## What is required
Lines to restate from the data below: from the one containing "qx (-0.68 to" to the one containing "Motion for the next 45", both included. Give them again exactly, and only them.

Exercise material Block Start

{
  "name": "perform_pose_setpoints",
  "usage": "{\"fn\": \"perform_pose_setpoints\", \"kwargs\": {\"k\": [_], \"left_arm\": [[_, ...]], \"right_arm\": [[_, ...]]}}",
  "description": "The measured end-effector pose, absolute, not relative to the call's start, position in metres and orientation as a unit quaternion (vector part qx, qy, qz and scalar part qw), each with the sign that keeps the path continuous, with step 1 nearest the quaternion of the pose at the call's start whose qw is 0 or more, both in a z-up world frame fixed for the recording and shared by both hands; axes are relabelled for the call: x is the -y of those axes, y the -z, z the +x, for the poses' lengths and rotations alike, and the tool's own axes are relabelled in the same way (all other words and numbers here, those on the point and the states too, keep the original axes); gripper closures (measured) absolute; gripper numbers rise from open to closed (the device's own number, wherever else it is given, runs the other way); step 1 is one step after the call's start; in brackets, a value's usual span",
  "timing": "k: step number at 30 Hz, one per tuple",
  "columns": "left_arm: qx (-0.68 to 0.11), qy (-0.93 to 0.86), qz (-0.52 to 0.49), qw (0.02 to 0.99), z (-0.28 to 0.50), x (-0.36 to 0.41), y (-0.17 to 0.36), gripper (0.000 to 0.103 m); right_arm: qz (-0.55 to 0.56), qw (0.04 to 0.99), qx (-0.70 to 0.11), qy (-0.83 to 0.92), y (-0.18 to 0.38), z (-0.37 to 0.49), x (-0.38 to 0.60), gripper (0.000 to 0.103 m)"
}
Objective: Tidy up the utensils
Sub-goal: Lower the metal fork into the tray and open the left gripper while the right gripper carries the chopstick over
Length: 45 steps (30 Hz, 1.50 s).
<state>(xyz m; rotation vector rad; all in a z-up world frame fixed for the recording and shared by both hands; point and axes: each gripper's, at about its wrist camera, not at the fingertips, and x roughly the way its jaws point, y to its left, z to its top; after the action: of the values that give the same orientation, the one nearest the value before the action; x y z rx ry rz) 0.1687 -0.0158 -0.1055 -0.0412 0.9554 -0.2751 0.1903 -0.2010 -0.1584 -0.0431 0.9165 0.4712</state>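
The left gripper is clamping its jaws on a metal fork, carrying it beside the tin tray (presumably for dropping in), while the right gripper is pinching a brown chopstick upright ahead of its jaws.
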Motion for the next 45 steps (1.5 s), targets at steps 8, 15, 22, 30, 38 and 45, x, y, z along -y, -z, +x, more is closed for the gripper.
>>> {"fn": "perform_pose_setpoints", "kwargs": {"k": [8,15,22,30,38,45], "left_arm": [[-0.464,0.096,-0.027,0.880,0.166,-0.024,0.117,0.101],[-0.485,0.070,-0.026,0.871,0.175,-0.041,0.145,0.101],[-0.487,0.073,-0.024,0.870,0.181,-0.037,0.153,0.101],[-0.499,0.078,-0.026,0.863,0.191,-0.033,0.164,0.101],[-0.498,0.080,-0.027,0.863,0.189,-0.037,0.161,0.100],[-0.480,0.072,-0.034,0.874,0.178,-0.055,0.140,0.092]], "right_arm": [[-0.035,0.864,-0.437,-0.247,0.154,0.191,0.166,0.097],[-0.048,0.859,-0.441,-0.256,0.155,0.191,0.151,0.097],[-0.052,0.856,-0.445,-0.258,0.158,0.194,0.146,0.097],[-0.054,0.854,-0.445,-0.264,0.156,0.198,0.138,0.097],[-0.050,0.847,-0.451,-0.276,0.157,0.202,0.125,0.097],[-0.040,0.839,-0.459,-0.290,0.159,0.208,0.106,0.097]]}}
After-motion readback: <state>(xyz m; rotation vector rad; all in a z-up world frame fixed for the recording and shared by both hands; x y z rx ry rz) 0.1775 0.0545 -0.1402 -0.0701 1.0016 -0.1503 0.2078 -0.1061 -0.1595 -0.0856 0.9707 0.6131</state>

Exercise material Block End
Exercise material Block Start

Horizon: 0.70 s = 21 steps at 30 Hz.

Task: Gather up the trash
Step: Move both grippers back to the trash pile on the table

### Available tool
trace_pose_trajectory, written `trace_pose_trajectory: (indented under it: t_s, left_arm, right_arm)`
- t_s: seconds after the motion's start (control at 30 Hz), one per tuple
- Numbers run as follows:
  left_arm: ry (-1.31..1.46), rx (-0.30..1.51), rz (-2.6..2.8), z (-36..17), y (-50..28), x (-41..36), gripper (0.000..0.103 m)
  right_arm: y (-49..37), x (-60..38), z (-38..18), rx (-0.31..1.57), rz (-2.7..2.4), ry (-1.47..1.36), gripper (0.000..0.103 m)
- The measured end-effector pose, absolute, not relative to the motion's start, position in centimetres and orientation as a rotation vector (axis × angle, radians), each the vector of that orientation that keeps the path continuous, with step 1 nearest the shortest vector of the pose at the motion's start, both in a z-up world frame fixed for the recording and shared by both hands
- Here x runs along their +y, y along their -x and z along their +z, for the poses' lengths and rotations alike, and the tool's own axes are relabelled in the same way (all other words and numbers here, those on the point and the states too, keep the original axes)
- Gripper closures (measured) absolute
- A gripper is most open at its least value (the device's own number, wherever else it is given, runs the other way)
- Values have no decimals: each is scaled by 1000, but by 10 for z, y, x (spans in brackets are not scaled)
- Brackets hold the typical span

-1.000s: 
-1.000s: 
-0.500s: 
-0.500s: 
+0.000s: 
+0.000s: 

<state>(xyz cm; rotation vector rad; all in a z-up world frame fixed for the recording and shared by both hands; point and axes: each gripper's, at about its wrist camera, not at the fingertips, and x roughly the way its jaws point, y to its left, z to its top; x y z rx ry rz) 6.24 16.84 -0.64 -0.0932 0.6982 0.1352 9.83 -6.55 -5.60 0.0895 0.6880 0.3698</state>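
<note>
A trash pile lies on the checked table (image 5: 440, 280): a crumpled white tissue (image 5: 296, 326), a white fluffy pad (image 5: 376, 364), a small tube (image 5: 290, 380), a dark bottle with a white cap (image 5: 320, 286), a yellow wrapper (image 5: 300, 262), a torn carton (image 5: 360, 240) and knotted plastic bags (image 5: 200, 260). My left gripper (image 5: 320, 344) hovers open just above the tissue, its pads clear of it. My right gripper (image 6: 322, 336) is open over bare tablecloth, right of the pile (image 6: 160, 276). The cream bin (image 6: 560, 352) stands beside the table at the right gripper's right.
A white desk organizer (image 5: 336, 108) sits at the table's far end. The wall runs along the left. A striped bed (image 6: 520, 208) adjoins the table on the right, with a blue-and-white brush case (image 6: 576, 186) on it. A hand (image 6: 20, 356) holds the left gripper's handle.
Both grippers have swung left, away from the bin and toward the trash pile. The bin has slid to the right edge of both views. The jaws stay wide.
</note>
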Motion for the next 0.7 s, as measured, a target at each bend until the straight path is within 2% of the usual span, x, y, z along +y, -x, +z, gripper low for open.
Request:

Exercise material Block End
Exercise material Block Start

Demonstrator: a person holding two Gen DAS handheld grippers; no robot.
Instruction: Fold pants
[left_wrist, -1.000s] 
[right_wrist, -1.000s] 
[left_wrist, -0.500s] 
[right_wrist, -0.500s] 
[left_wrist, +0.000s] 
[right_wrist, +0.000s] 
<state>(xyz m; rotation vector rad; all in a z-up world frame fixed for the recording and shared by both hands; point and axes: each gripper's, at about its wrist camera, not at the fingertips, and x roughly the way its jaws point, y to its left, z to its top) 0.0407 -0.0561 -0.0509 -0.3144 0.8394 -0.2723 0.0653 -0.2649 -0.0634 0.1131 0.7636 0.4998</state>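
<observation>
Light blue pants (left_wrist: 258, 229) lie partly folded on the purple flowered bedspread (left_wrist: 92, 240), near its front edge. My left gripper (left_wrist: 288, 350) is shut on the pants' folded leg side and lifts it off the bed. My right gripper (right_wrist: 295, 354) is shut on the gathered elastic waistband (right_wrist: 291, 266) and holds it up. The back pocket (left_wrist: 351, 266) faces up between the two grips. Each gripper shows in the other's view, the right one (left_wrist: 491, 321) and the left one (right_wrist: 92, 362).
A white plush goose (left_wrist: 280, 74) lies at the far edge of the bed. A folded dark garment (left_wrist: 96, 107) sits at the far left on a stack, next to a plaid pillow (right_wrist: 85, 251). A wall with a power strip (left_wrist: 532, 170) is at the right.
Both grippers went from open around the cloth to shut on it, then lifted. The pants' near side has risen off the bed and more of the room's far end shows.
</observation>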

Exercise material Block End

## Exercise result
  "columns": "left_arm: qx (-0.68 to 0.11), qy (-0.93 to 0.86), qz (-0.52 to 0.49), qw (0.02 to 0.99), z (-0.28 to 0.50), x (-0.36 to 0.41), y (-0.17 to 0.36), gripper (0.000 to 0.103 m); right_arm: qz (-0.55 to 0.56), qw (0.04 to 0.99), qx (-0.70 to 0.11), qy (-0.83 to 0.92), y (-0.18 to 0.38), z (-0.37 to 0.49), x (-0.38 to 0.60), gripper (0.000 to 0.103 m)"
}
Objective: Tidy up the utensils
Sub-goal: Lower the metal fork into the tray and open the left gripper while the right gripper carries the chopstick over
Length: 45 steps (30 Hz, 1.50 s).
<state>(xyz m; rotation vector rad; all in a z-up world frame fixed for the recording and shared by both hands; point and axes: each gripper's, at about its wrist camera, not at the fingertips, and x roughly the way its jaws point, y to its left, z to its top; after the action: of the values that give the same orientation, the one nearest the value before the action; x y z rx ry rz) 0.1687 -0.0158 -0.1055 -0.0412 0.9554 -0.2751 0.1903 -0.2010 -0.1584 -0.0431 0.9165 0.4712</state>
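The left gripper is clamping its jaws on a metal fork, carrying it beside the tin tray (presumably for dropping in), while the right gripper is pinching a brown chopstick upright ahead of its jaws.
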Motion for the next 45 steps (1.5 s), targets at steps 8, 15, 22, 30, 38 and 45, x, y, z along -y, -z, +x, more is closed for the gripper.

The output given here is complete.